BDB one env per store

164 views
Skip to first unread message

Yoav

unread,
Aug 29, 2010, 2:25:04 AM8/29/10
to project-voldemort
Hi,

We are using the above setting to create a separate environment for
each store.
Below is the configuration we use in server.xml
When Voldemort starts I see the following log lines, for each store we
have defined: (we have about 6)
[2010-08-29 06:16:03,445] INFO Creating environment for Store1:
(voldemort.store.bdb.BdbStorageConfiguration)
[2010-08-29 06:16:03,445] INFO BDB cache size = 2621440000
(voldemort.store.bdb.BdbStorageConfiguration)
[2010-08-29 06:16:03,445] INFO BDB je.cleaner.threads = 1
(voldemort.store.bdb.BdbStorageConfiguration)
[2010-08-29 06:16:03,445] INFO BDB je.cleaner.minUtilization = 25
(voldemort.store.bdb.BdbStorageConfiguration)
[2010-08-29 06:16:03,445] INFO BDB je.cleaner.minFileUtilization =
5 (voldemort.store.bdb.BdbStorageConfiguration)
[2010-08-29 06:16:03,445] INFO BDB je.log.fileMax = 62914560
(voldemort.store.bdb.BdbStorageConfiguration)

Does this imply that each store would have a 2500MB cache, its own
cleaner thread, etc.?

Thanks!

Appnedix: bdb configuration
# BDB
bdb.sync.transactions=false
bdb.cache.size=2500MB
bdb.max.logfile.size=60MB
bdb.one.env.per.store=true
je.cleaner.minUtilization=25
bdb.cleaner.minUtilization=25
je.cleaner.threads=1
je.cleaner.readSize=102400
je.cleaner.lockTimeout=10000
je.checkpointer.highPriority=false
je.env.backgroundReadLimit=5
je.env.backgroundWriteLimit=5

ijuma

unread,
Aug 29, 2010, 7:29:47 AM8/29/10
to project-voldemort
On Aug 29, 7:25 am, Yoav <yoavna...@gmail.com> wrote:
> Does this imply that each store would have a 2500MB cache

No, we use the shared cache option so that all environments/stores
share the same cache.

> its own cleaner thread, etc.?

This is true, each environment/store has its own cleaner thread.

Best,
Ismael

David Gevorkyan

unread,
Feb 7, 2014, 2:33:32 PM2/7/14
to project-...@googlegroups.com
Hi Guys,

Is the cache still shared between different Environments in Voldemort 1.3 as well?
Basically, if I have the following properties defined:

bdb.cache.size=25G

bdb.one.env.per.store=true

And I have 2 stores, will 25G be allocated to each environment, basically expecting me to have 50G of heap?


Thanks in advance!


Sincerely,
David Gevorkyan

Brendan Harris (a.k.a. stotch on irc.oftc.net)

unread,
Feb 7, 2014, 11:40:19 PM2/7/14
to project-...@googlegroups.com
Hi David,


On Friday, February 7, 2014 11:33:32 AM UTC-8, David Gevorkyan wrote:
Hi Guys,

Is the cache still shared between different Environments in Voldemort 1.3 as well?

Yes, the bdb cache is always shared between all stores by default.

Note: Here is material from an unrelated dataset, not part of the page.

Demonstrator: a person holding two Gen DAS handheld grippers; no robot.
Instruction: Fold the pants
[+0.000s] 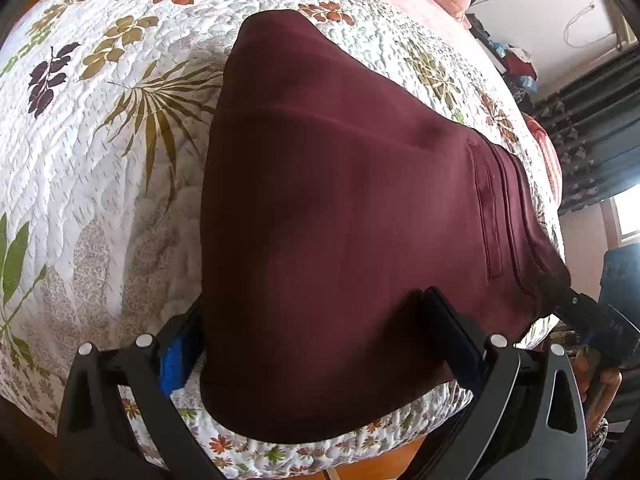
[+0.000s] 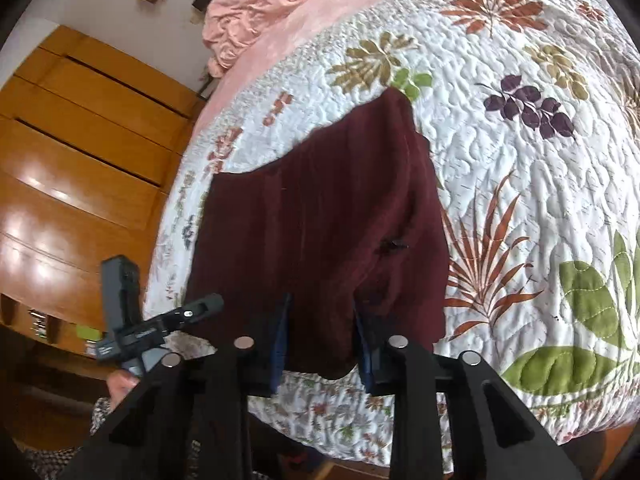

This can be overridden, however, by setting "<memory-footprint>n</memory-footprint>" in each store config in the main "<store></store>" element, which will carve out a chunk of the global cache for the store you put that setting in. That size for that parameter is specified in megabytes. Be careful with that setting, though. We have found that sometimes bdb-je needs to consumer extra memory to catch up compaction under certain scenarios.

Basically, if I have the following properties defined:

bdb.cache.size=25G

bdb.one.env.per.store=true

And I have 2 stores, will 25G be allocated to each environment, basically expecting me to have 50G of heap?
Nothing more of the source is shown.